Among the works that Georges chose to exhibit at the Paris Salons were; his 1890 submissions Le Repos and Le Retour des Champs; 1897 submission Sous leaverse (In the Storm) and his 1904 works Deux Amies and Au Temps des bles murs, which portrayed peasant girls in the country. At the Salon of 1906 he exhibited Soleil Couchant (Sunset) and Heure doree (Golden Hour) and continued to exhibit works of similar subject matter through 1928.
In 1889 he participated in the Exposition Universelle, where he received a bronze medal and in the Exposition Universelle of 1900 was awarded the silver medal for his painting entitled Au printemps de la vie (In the Springtime).
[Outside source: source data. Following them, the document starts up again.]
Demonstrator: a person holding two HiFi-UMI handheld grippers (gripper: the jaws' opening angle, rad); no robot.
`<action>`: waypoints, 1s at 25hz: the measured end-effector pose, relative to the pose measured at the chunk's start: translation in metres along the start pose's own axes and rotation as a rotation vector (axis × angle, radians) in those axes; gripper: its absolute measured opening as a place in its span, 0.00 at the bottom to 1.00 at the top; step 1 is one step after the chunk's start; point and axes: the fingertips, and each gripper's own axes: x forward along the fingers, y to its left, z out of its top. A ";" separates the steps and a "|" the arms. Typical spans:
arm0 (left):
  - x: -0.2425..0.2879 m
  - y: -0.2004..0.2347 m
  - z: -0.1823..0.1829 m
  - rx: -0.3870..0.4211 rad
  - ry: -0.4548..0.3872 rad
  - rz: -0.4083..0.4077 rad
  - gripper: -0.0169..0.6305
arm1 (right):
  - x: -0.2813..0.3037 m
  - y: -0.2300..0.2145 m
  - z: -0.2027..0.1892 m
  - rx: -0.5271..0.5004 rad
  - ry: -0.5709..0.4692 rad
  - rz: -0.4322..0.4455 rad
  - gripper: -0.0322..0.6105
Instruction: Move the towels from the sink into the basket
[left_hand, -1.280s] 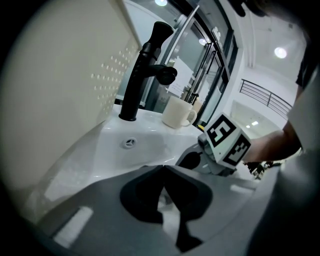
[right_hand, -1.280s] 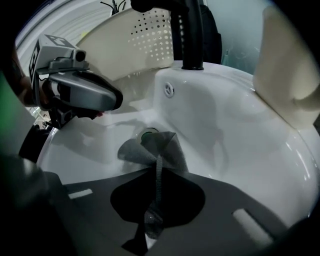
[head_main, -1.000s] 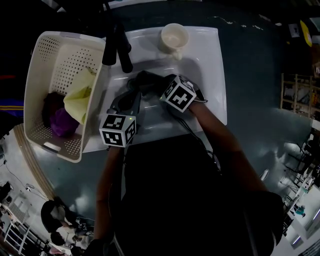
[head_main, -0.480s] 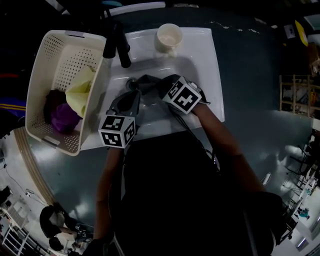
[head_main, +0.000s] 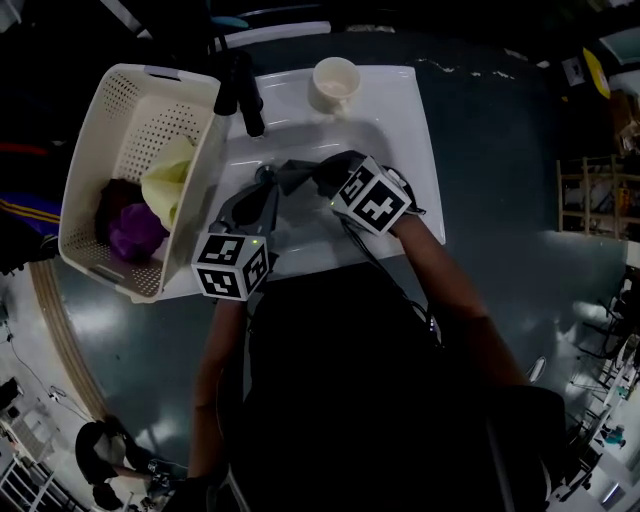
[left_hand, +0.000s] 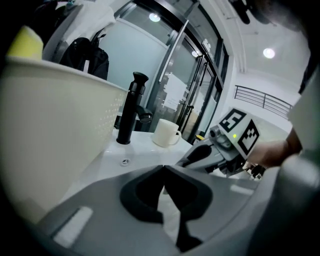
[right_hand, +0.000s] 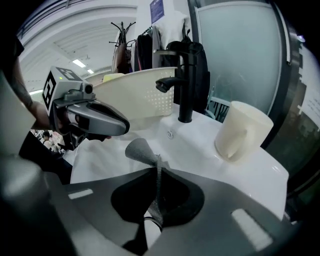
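Note:
A dark grey towel (head_main: 300, 172) hangs over the white sink (head_main: 405, 150). My right gripper (head_main: 322, 170) is shut on it. In the right gripper view the cloth (right_hand: 139, 150) runs pinched between the jaws of that gripper (right_hand: 158, 165) and fans out beyond the tips. My left gripper (head_main: 268, 183) hovers close to the towel's left end. In its own view the left gripper (left_hand: 163, 168) has its tips together and no cloth shows between them. The cream basket (head_main: 150, 72) stands left of the sink with a yellow towel (head_main: 170, 180) and a purple one (head_main: 135, 232) inside.
A black faucet (head_main: 245, 95) rises at the sink's back left, between the basin and the basket. A cream mug (head_main: 335, 80) stands on the back rim. The basket wall (left_hand: 55, 110) fills the left of the left gripper view. Dark floor surrounds the sink.
Both grippers have risen above the basin, the right one more, and the grey towel has come up with it. The towels in the basket have not moved.

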 end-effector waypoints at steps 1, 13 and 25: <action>-0.002 -0.002 0.004 0.000 -0.008 -0.001 0.03 | -0.005 0.000 0.005 -0.005 -0.011 -0.002 0.06; -0.041 -0.016 0.056 0.023 -0.109 -0.004 0.03 | -0.059 0.009 0.070 -0.066 -0.144 -0.007 0.06; -0.094 -0.010 0.100 0.028 -0.236 0.057 0.03 | -0.097 0.027 0.129 -0.168 -0.250 0.006 0.06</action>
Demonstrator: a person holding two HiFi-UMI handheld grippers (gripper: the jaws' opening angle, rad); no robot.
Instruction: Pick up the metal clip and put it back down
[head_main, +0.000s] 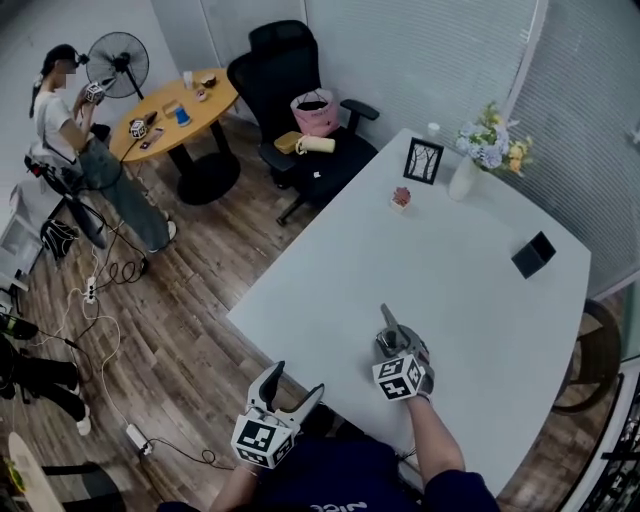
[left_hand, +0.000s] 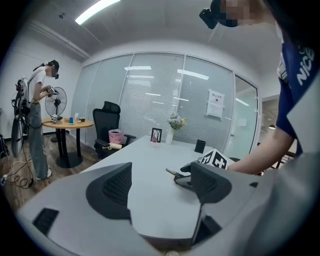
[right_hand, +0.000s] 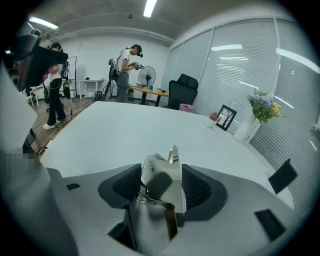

From 1907 -- 1909 Laugee was a Membre du Comite de la Societe des Artistes Français and was a member of the Jury at the Salon from 1908 -- 1910.
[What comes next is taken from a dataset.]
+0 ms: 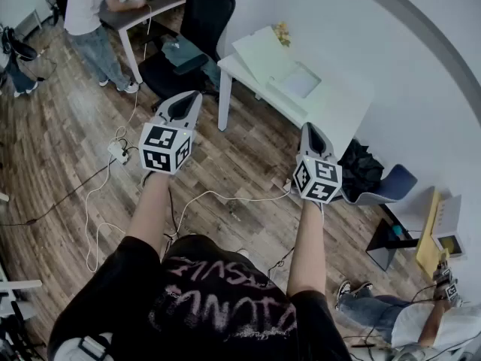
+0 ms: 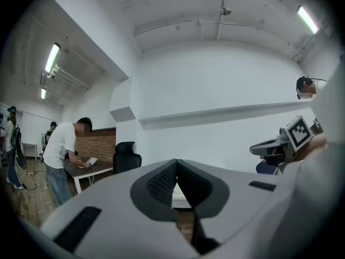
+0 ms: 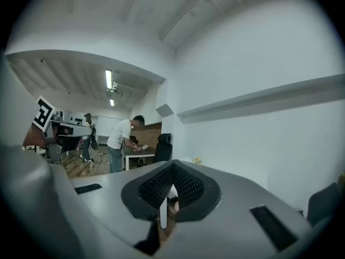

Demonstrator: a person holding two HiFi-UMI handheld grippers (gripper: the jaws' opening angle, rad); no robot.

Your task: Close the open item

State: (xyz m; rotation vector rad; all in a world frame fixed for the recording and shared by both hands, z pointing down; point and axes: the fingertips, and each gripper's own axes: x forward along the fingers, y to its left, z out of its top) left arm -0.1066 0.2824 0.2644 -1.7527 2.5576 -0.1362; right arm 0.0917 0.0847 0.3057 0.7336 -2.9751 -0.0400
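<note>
Wood floor (image 1: 60,149) is running under everything, with cables (image 1: 113,179) trailing across it. White table (image 1: 342,115) is standing along the wall, with a black chair (image 1: 203,21) sitting just off its left corner. Open item (image 1: 282,70) is lying flat on the table's left end, its white flap spreading toward that corner - can't tell exactly what it is. Left gripper (image 1: 194,98) and right gripper (image 1: 307,128) are hanging level over the floor, apart from the table's front edge - both claws are sitting pinched tight, holding nothing.
</note>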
Laugee painting entitled The Favorite. exhibited at the Paris Salon of 1891 and a very similar composition to Bergere et Mouton (featured below) - was illustrated in Famous Paintings of the World, published in 1894. The accompanying caption reads as follows:
In every family, however impartial the parents try to feel, there is always one child for whom, could she bring herself to confess it, the mother has a place in her heart a little warmer than she keeps for any other. The little shepherdess in this charming picture is exemplifying this universal truth of human nature, in her quiet encouragement of the approaches of the favorite lamb of her little flock. This is the pet lamb that she helps over all the stony places, and with which she shares even her own frugal meal. It is a simple story the artist has chosen to tell; but he has set it in a scene of tender and idyllic beauty, thoroughly appropriate to the gentle theme of affection he has selected for the central thought. He has contrasted effectively the simplicity of the shaded hillside nook, speckled with daisies and peopled with the inoffensive flock, and the ripe, full glory of the day, resplendent in the high-banked clouds, and reflected from the still surface of the breezeless summer lake. The photograph reproduction of this canvas has very successfully preserved the painty qualities of the original, so completely transferring to the engraving the technique of the artist that it is impossible that this should be anything other than what it is -- a direct engraving from a masterly painting in oil colors.
Laugee first atelier, located at 20, boulevard Flandrin, Paris, was also the home of the great realist artist Julien Dupre brother-in-law) and just after Dupre death in 1910, Laugee moved to 23, boulevard Lannes. By 1923 he had relocated to 123, Rue de la Tour; where it appears that he remained for the rest of his life.